Em entrevista a uma emissora americana, Rubio disse que a prioridade da administração é lidar com a “realidade imediata” e classificou como prematuro discutir um cronograma eleitoral neste momento.
Temos questões de curto prazo que precisam ser tratadas agora. Todos queremos ver um futuro brilhante para a Venezuela, uma transição para a democracia.
Em outra entrevista, Rubio voltou a pedir realismo diante do cenário político venezuelano. Segundo ele, o país vive sob o sistema do chavismo há mais de 15 anos, o que torna difícil a expectativa de uma eleição imediata.
Em outro momento, o secretário defendeu a operação para captura de Maduro realizada na madrugada de sábado (3), afirmando que a autorização do Congresso não era necessária.
“Não foi necessária, porque isso não é uma invasão. Não ocupamos um país. Esta foi uma operação de prisão. Esta é uma operação de aplicação da lei”, declarou Rubio a uma emissora americana.

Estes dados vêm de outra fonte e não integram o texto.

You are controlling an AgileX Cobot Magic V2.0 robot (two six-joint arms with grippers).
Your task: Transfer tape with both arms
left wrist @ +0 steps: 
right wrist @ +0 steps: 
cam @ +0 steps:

Cenário de incertezas para a Venezuela
Além da questão eleitoral, a captura de Maduro pelos EUA abre um cenário de incertezas para o futuro político da Venezuela.
A Suprema Corte da Venezuela ordenou que Delcy Rodríguez assuma os poderes e deveres de presidente interina após a deposição de Maduro pelos EUA.
O presidente dos Estados Unidos, Donald Trump, fez um alerta, afirmando que “se ela não fizer o que é certo, vai pagar um preço muito alto, provavelmente maior do que o próprio Maduro”. A declaração foi feita à revista The Atlantic neste domingo (4).
Em entrevista à CNN, o professor de Relações Internacionais Alexandre Coelho analisou os possíveis desdobramentos desta situação e as implicações geopolíticas para o país sul-americano.
Segundo o especialista, um dos cenários possíveis é a manutenção da estrutura de poder atual, porém com novos protagonistas.
Na análise do professor, a Venezuela poderia ter uma face externa representada por Delcy Rodríguez, que estaria em conversação com o governo americano, enquanto internamente a estrutura seria mantida por Diosdado Cabello.
O especialista destacou que o interesse pelo petróleo venezuelano parece ser uma motivação central na operação americana. A Venezuela possui a maior reserva de petróleo do mundo, com aproximadamente 302 bilhões de barris.